Following the dismantling of the Maharashtra Monopoly Cotton Procurement Scheme, Maharashtra -- the largest cotton producer in the country -- has witnessed a spurt in the number of ginning and pressing mills.



The scheme was launched in 1972 to purchase cotton from the state's 30 lakh cotton farmers. The government dismantled the scheme and opened cotton markets to private traders, making marketing subject to the minimum support price.



"The new units are located in places like Sillod (Aurangabad), Gevrai and Majalgaon (Beed) and Jalna in Marathwada region and Pandharkawda in Vidarbha region," Sunil Porwal, Principal Secretary (Textiles), told

PTI

.



The government also received a proposal from an industrial group to start around 50 ginning pressing mills in


the state, Porwal said.



This was one of the biggest proposals to come through since the cotton monopoly procurement scheme ended, he added.



The government had recently announced a credit-based capital incentive/subsidy to promote ginning and pressing activities, particularly in existing units across Vidarbha, Marathwada and North Maharashtra.

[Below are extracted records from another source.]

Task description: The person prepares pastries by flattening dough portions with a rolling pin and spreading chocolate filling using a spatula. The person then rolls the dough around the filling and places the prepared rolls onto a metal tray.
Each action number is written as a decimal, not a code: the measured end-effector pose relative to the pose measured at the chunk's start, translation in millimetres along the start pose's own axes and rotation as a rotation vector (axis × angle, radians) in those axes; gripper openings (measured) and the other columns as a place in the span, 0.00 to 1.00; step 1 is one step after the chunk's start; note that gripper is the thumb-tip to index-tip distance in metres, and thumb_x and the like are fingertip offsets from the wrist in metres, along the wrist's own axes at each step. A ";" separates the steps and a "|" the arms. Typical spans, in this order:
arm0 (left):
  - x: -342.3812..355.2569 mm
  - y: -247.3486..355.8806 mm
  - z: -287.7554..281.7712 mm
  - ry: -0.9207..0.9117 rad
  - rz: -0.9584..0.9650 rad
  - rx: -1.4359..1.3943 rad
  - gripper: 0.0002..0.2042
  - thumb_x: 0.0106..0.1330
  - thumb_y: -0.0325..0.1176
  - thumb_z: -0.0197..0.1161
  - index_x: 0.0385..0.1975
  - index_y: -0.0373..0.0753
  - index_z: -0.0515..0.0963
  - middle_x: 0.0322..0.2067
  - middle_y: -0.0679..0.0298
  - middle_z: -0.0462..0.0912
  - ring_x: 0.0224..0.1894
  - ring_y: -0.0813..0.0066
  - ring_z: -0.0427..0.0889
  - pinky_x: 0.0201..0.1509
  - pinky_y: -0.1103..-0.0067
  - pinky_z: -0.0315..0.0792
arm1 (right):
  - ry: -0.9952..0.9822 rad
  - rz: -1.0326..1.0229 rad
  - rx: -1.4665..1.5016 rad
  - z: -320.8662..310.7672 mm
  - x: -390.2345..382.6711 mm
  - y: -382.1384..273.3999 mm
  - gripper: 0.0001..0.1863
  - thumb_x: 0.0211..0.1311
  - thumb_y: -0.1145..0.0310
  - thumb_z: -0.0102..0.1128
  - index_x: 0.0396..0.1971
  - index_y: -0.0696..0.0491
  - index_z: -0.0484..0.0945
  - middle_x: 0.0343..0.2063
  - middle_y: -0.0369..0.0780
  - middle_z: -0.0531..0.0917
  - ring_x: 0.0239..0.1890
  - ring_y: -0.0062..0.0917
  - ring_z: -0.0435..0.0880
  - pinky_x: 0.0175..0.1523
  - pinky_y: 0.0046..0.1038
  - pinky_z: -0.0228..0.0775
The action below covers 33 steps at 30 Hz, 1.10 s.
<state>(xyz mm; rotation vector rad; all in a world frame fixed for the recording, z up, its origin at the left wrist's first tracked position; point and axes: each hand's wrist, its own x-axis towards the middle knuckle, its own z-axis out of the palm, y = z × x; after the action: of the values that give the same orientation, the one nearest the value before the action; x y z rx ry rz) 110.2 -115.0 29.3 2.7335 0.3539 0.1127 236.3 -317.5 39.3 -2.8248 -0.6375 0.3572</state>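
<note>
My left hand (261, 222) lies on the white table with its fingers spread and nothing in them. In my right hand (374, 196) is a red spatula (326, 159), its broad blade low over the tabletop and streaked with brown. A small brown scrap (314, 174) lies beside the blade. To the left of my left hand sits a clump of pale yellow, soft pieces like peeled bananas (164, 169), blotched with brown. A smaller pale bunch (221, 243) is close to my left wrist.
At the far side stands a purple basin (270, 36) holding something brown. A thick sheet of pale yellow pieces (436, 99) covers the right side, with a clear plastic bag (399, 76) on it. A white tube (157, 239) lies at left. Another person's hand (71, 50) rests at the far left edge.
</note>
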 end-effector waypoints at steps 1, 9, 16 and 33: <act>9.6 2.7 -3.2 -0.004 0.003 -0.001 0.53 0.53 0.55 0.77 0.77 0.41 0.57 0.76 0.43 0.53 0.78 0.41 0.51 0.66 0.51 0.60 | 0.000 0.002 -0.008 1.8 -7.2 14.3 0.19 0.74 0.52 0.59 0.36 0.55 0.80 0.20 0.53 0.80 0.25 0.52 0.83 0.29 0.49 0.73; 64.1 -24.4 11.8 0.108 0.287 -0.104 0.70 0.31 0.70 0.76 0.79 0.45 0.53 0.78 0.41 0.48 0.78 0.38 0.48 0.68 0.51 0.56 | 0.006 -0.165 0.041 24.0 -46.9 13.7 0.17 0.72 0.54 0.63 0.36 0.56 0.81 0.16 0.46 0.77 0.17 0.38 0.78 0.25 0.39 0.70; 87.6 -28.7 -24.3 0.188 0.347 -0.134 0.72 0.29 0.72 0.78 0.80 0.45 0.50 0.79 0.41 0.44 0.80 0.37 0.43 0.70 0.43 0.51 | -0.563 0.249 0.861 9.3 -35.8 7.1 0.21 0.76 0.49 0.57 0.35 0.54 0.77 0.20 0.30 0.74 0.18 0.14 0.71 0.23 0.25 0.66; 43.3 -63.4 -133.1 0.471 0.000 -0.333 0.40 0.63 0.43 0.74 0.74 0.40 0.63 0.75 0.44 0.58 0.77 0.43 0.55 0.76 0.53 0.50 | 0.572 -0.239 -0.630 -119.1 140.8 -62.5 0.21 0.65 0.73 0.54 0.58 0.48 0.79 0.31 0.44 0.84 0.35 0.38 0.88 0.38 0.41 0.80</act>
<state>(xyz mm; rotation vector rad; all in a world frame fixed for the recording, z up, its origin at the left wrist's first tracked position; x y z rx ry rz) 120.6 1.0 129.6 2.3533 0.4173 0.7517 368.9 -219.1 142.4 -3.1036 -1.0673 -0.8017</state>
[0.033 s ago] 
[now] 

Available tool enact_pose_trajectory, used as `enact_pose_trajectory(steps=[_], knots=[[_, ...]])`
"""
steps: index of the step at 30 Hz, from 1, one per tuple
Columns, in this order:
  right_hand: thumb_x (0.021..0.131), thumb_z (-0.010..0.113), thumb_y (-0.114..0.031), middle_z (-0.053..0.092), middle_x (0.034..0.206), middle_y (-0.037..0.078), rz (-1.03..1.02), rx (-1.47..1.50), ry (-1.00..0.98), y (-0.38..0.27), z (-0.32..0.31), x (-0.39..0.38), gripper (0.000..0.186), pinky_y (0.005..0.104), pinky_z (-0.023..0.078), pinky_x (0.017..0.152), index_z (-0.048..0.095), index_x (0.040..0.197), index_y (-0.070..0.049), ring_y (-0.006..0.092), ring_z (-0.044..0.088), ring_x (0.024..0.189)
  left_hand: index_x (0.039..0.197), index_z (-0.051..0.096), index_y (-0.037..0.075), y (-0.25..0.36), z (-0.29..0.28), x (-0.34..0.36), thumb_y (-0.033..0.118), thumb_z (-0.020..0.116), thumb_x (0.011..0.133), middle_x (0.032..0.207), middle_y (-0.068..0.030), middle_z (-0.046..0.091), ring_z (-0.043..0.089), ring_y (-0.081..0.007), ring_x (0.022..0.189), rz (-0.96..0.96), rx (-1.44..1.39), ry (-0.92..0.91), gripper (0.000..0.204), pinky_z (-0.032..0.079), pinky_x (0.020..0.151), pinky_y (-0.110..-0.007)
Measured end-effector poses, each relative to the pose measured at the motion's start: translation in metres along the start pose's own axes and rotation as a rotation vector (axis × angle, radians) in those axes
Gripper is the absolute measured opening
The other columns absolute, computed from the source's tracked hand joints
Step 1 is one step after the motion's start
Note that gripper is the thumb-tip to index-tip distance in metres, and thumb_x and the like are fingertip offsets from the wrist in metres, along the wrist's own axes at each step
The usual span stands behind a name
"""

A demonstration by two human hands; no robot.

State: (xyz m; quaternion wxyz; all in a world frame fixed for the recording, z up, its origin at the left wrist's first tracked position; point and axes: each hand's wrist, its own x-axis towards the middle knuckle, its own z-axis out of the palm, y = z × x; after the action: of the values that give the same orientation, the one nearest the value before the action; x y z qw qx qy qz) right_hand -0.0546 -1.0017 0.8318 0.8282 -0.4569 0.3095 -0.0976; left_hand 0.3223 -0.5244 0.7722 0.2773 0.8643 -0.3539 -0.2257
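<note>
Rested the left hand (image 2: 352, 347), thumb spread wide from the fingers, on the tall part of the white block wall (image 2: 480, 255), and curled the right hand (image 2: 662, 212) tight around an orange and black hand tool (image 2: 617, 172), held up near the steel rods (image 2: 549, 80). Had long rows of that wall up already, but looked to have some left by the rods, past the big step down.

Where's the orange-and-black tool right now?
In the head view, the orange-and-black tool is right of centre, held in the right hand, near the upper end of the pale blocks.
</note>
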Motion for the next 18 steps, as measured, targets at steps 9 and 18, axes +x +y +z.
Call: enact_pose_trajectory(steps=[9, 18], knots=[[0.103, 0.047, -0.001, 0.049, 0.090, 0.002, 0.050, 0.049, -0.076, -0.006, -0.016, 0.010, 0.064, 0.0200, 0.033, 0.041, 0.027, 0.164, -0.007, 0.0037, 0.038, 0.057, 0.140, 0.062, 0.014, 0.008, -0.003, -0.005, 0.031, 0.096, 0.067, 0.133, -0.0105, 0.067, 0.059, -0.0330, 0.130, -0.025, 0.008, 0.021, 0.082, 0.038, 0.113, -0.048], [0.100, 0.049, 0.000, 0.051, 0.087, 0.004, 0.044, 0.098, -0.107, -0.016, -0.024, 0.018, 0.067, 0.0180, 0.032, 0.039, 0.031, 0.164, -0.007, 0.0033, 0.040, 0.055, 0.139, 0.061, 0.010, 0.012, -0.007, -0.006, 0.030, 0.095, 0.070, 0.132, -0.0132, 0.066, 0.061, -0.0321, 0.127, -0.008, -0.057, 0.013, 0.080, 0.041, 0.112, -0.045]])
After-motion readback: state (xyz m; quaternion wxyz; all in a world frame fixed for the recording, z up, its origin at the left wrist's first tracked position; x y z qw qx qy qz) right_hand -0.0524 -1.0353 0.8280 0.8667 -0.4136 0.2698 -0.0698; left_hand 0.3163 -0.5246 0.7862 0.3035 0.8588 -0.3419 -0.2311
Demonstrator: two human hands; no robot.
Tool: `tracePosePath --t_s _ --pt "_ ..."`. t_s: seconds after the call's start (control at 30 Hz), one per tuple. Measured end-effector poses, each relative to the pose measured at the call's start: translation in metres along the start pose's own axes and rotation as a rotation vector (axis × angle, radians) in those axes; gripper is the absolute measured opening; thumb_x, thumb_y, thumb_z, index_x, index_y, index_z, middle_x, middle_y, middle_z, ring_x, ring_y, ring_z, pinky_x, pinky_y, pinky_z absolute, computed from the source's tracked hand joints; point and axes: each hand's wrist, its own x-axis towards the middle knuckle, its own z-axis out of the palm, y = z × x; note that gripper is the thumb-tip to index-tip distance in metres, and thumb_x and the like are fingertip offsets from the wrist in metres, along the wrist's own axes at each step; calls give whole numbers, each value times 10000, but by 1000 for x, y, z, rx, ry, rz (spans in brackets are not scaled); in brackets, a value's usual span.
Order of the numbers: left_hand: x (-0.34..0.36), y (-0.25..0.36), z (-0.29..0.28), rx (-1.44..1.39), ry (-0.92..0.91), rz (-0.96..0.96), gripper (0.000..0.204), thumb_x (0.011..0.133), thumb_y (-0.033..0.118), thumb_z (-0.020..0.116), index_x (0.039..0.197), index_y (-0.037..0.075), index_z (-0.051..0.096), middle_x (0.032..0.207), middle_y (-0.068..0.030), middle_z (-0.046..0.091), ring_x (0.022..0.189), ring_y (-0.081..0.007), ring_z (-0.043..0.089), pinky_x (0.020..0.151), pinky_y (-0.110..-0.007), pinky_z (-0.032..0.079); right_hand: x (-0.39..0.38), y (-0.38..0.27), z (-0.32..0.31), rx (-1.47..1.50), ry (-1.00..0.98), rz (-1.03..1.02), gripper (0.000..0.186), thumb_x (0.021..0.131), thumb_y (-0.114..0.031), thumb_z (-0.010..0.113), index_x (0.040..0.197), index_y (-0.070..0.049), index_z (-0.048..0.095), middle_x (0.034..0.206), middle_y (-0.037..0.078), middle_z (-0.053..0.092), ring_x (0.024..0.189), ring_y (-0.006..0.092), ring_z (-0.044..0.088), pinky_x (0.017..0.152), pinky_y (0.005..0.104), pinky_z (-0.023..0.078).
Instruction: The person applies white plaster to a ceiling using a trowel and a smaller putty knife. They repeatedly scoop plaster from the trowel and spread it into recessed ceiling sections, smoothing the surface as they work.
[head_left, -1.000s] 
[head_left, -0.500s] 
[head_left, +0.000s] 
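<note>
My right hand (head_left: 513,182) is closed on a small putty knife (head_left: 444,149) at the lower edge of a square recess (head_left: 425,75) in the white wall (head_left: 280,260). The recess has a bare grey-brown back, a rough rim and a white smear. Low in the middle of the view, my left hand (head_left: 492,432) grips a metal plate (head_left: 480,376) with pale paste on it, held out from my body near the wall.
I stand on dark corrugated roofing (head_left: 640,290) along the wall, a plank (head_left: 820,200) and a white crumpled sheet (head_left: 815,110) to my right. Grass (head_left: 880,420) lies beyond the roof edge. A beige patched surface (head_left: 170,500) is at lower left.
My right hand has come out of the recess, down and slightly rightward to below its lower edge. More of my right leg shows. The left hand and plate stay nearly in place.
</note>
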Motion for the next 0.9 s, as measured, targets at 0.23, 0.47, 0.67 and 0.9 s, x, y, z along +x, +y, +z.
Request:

The motive behind establishing the scheme was to capture total value-addition from cotton to cloth in favour of farmers, an official with the textiles department said.



For doing so, it was decided that cotton should be purchased only by the state. Movement of cotton out of the state was banned. As the scheme virtually placed a total ban on private cotton business across the state, it drove entrepreneurs out of the state.



Back then, the state was merely trading through the cotton federation -- which was the sole agent authorised to buy the commodity. So neither did the state do the required value-addition (converting cotton to cloth), nor did it allow others to do it as private trade in cotton was banned.



Many cotton traders moved to places like Sendhua in Madhya Pradesh and Adilabad in Andhra Pradesh, and carried out the trade from there by procuring cotton from Maharashtra, the official said.



"It makes no sense to transport cotton as it is a costly affair. Now, as the market has opened up in Maharashtra, we expect the cotton business to shift back to the state and the equired value addition will take place here," the official said, adding that it may require some support from the state.